She thinks about the emotional, relationship, career and financial impact her father has had on her life – both while growing up and in more recent years – and how things might have been. “I thought that I would probably just have had a lot more fun,” she says. “I’d love to have met someone. I definitely thought that I would have a family and money as well.”
She can now see that her father’s behaviour was frequently abusive but her emotions are complicated. “That wasn’t all there was to Dad, he was also this incredibly inspiring, creative, fun person.” Mostly now, her overriding feeling is of sadness. “I think about how much he lost – he was only 65 when he had the stroke.”
Karantzas says that carers have often done considerable “inner work” to understand and reconcile a parent’s difficult behaviour and their approach to caring is “values-based” – “they have a really strong value that they need to tend to their parent”.
It is what sustained Kathy through the years she cared for her elderly mother. She will not forget how her mother pitted her three daughters against each other when they were growing up, nor the time she arrived back from an overseas trip after high school and her mother fell about laughing.

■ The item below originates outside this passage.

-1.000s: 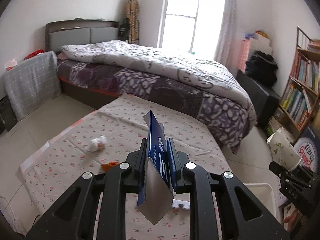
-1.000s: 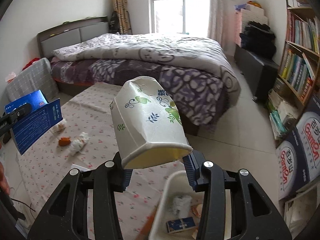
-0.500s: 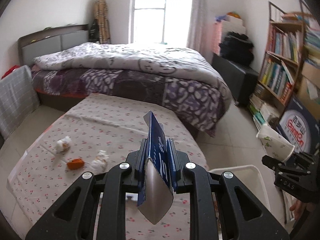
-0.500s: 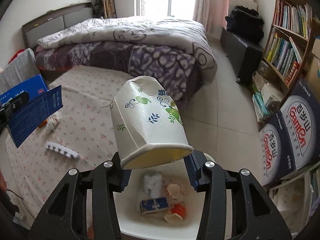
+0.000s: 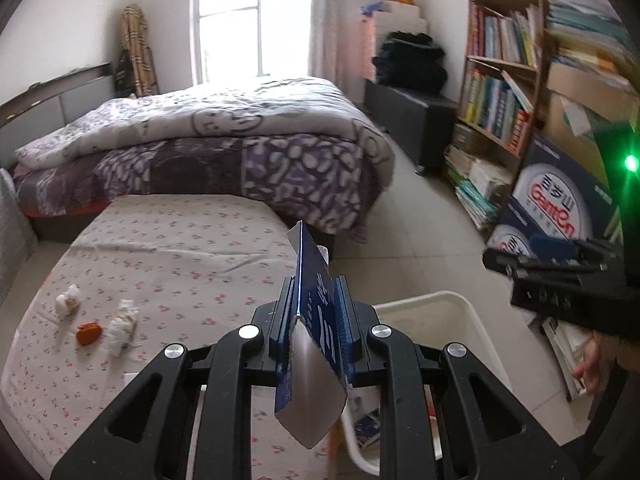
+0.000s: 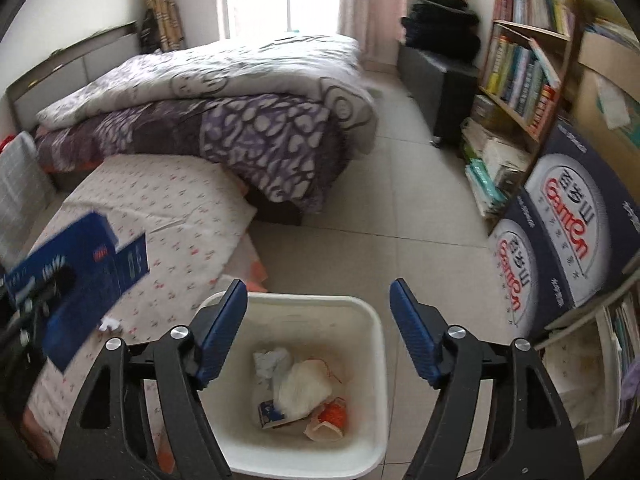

“What have you done? You’re so fat,” her mother said. “After that, through the Christmas holidays, it would be, ‘no potatoes for you, or you shouldn’t go to that party until you’ve lost weight’.” At one point, Kathy’s mother didn’t speak to her for three years. “There were times when she’d just go cold and you didn’t know what you’d done.”
Over time, Kathy came to see that she was not to blame for her mother’s behaviour. “Caring for her was more about my own sense of self and my own value system.”
Nevertheless, on the day Kathy finally “got out of there” after her mother’s death, she had a new feeling. “I was driving out of the town and I have never ever felt such an enormous sense of lightness, this responsibility, it just isn’t mine any more. I don’t have to be a party to any of this rubbish, I’m totally free.”
*Names have been changed.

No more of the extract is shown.